Notions fiscales de l’usufruit
     

"Notaires Val-de-Loire", mars 2008

Notions fiscales de l’usufruit

* En matière d’imposition :
L’usufruitier qui perçoit les revenus des locations, les déclare dans la catégorie fiscale correspondant à leur nature : revenus fonciers, revenus de valeurs et capitaux mobiliers, bénéfices industriels et commerciaux.
Il règle la taxe foncière, la taxe d’habitation, celle d’enlèvement des ordures ménagères, mais s’il loue le bien, c’est le locataire qui règlera la taxe d’habitation, et lui remboursera la taxe d’enlèvement des ordures ménagères.
Il est soumis à la plus-value immobilière, en cas de vente du bien soumis à usufruit, le nu-propriétaire étant lui-même imposé pour la part du prix de vente de la nue-propriété.
Les biens grevés d’usufruit sont compris dans le patrimoine de l’usufruitier pour leur valeur en toute propriété, dans le cadre de l’impôt de solidarité sur la fortune, lorsque le démembrement de propriété est intervenu volontairement.
Le nu-propriétaire, quant à lui, n’aura pas de valeur à déclarer.
Contrairement à ce que beaucoup de personnes croient, le fait de donner un bien en se réservant l’usufruit, ne permet pas d’échapper à l’ISF.

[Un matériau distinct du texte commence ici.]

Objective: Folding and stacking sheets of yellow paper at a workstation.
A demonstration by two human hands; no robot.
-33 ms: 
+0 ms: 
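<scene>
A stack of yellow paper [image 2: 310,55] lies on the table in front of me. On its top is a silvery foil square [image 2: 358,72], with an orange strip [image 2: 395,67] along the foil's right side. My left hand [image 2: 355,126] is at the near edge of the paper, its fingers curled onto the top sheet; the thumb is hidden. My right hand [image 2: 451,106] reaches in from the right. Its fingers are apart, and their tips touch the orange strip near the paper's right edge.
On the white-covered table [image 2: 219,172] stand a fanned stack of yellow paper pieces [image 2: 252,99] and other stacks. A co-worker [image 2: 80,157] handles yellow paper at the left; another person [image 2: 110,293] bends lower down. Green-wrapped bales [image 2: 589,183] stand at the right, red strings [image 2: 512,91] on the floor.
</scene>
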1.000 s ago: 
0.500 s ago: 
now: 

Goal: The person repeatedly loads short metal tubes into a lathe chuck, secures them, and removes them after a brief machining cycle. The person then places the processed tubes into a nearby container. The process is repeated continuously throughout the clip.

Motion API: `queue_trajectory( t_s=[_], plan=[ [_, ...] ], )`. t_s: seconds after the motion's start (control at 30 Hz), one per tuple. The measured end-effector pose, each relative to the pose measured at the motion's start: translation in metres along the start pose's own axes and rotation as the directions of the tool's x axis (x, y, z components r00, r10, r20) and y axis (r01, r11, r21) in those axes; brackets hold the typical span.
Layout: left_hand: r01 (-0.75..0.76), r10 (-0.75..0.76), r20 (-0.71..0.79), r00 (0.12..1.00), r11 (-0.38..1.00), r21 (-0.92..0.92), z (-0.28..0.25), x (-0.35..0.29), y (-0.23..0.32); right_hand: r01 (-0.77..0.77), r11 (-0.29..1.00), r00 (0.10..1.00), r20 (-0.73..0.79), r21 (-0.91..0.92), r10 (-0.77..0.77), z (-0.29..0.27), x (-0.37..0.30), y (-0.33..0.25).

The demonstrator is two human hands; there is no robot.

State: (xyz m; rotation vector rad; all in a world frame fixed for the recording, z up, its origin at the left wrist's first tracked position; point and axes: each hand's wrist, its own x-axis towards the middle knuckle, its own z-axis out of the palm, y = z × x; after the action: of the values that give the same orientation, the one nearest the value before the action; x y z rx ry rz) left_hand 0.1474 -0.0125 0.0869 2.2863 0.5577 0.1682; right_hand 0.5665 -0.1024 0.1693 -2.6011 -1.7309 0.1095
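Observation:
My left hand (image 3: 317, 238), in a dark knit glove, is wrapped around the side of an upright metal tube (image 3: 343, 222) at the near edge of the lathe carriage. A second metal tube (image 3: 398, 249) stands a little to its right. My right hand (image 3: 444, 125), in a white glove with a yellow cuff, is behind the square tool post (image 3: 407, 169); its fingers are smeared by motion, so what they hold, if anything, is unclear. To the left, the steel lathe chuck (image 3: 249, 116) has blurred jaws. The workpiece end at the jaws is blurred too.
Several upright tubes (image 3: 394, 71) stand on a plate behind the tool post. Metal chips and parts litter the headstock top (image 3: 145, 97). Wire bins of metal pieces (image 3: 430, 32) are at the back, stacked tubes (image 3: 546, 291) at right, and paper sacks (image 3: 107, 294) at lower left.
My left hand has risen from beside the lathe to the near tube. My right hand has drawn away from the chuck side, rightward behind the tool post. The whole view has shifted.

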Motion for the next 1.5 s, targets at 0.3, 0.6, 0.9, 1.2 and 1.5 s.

* En matière de valeur d’usufruit :
Il a été établi par l’administration fiscale, un barème pour l’évaluation de l’usufruit.
Ce barème est le suivant :

Age de l’usufruitier

Valeur de l’usufruit

Valeur de la nue-propriété

- de 21 ans révolus

90 %

10 %

- de 31 ans révolus

80 %

20 %

- de 41 ans révolus

70 %

30 %

- de 51 ans révolus

60 %

40 %

- de 61 ans révolus

50 %

50 %

- de 71 ans révolus

40 %

60 %

- de 81 ans révolus

30 %

70 %

- de 91 ans révolus

20 %

80 %

+ de 91 ans révolus

10 %

90 %

Il est utilisé dans le cadre du règlement d’une succession ou dans l’établissement d’un acte de donation.